Hip and Knee Disorder
Patellofemoral pain syndrome is pain in the front of the knee. It frequently occurs in teenagers and athletes. It sometimes is caused by wearing down, roughening, or softening of the cartilage under the kneecap. It may be caused by overuse, injury, excess weight, a kneecap that is not properly aligned (patellar tracking disorder), or changes under the kneecap.
It is characterized by painful inflammation of the bursa located just superficial to the greater trochanter of the femur. Activities involving running and those involving the possibility of falls or physical contact, as well as lateral hip surgery and certain preexisting conditions, are potentially associated with trochanteric bursitis. Patients typically complain of lateral hip pain, though the hip joint itself is not involved.
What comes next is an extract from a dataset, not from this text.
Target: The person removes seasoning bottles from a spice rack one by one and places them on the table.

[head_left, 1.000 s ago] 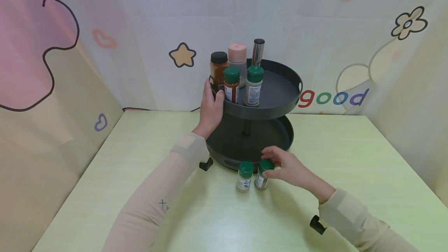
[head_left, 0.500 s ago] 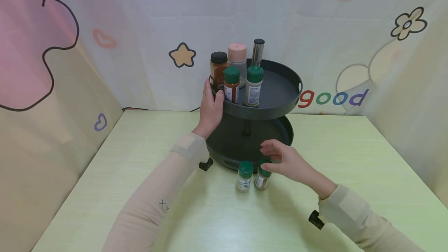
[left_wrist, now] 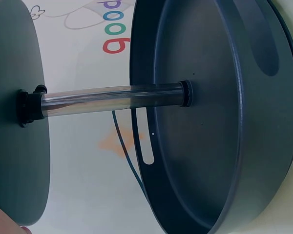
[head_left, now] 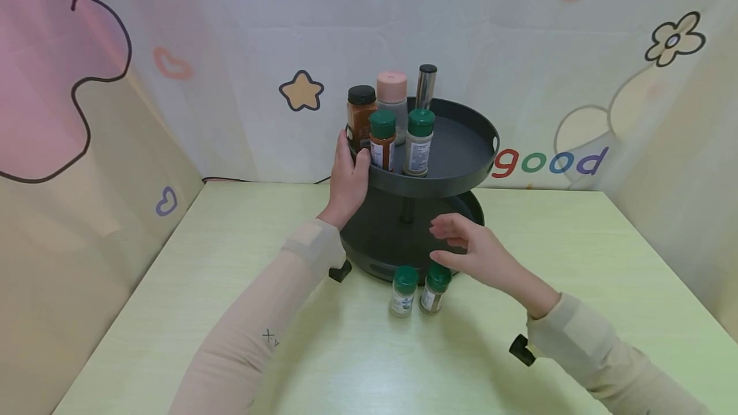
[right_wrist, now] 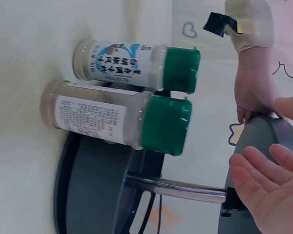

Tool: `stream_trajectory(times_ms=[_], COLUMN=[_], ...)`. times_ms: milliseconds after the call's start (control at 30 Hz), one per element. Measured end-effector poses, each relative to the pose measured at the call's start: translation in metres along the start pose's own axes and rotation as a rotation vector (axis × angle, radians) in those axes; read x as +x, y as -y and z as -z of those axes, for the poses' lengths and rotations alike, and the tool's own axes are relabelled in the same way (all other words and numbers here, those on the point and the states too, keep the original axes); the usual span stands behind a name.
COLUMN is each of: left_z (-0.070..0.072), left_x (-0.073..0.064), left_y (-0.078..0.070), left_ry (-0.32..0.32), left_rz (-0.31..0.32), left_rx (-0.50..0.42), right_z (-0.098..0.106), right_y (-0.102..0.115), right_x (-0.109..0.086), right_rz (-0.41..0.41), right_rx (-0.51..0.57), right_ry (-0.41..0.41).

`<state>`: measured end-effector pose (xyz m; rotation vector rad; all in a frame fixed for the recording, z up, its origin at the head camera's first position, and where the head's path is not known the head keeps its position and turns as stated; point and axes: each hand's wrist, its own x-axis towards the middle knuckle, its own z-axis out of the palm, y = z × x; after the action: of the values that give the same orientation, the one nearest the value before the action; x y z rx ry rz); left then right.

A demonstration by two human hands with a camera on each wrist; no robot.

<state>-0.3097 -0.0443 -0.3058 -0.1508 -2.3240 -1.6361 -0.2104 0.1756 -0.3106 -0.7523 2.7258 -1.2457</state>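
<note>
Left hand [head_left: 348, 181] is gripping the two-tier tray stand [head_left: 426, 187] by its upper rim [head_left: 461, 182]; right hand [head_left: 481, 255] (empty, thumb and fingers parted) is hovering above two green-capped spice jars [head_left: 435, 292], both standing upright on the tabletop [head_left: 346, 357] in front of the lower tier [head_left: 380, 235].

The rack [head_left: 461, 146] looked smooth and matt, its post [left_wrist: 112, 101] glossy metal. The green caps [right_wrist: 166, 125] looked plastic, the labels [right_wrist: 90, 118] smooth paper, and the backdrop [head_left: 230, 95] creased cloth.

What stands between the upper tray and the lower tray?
A shiny post joins the upper tray and lower tray; the left wrist view shows it.
</note>
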Motion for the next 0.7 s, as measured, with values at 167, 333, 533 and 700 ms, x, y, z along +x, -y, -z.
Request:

The pain may radiate down the lateral aspect of the thigh.
How can the physical therapist help?
Physical therapy offers several interventions to accelerate the healing process. The most effective interventions are articular mobilizations, active release techniques, education about the condition, wearing a splint, and exercises. When performing mobilization techniques, the Physical therapy can execute passive movements of the lower limb and use specific mobilizations to stretch the joint capsule and allow for a better quality of movement. The therapist can also prescribe different exercises meant to increase lower extremity movement, stretch the capsule, and increase the strength of the thigh. Other methods can be employed, such as the use of TENS or interferential current for pain management and neuro-proprioceptive taping to improve movement quality and reduce pain. In many cases, Physical therapy treatments are also combined with Acupuncture to help stretch muscle fibers, capsule and relieve pain. Combining these two methods increases the patient’s chances of having a speedy recovery.
A meniscus tear is a common knee injury. The meniscus is a rubbery, C-shaped disc that cushions your knee. Each knee has two menisci at the outer edge of the knee and one at the inner edge. The menisci keep your knee steady by balancing your weight across the knee. It is usually caused by twisting or turning quickly, often with the foot planted while the knee is bent. Meniscus tears can occur when you lift something heavy or play sports. As you get older, your meniscus gets worn out, which in return predisposes it tear more easily.
An anterior cruciate ligament, or ACL, injury is a tear in one of the knee ligaments that joins the upper leg bone with the lower leg bone .The ACL keeps the knee stable. Injuries range from mild, such as a small tear, to severe, such as when the ligament tears completely or when the ligament and part of the bone separate from the rest of the bone. Without treatment, the injured ACL is less able to control knee movement, and the bones are more likely to rub against each other
The knee joint is made up of three bones, the femur (thigh bone), the tibia (shin bone), and the patella (knee cap). Each bone end is covered by a layer of cartilage which cushions and protects the bone while allowing their frictionless movement. Cartilage, which contains no nerve endings nor blood supply, receives nutrients from the fluid within the joint. It can be damaged by wear and tear or trauma resulting in diseases such as arthritis. The result is pain, swelling, weakness, and difficulties with daily activities. For severe arthritis, knee replacement surgery might be indicated. Total knee replacement surgery can relieve pain, correct leg deformity and help patients to resume their normal activities.
The hip joint is a ball (femoral head) and socket (acetabulum) joint. Their surfaces are covered by smooth cartilage lubricated by a thin layer of joint fluid. In cases of severe arthritis, pain my occur at the joint which may affect daily activity. The advancement of material technology and surgical technique made joint replacement surgery safe and effective. The result is pain relief and improvement of joint function.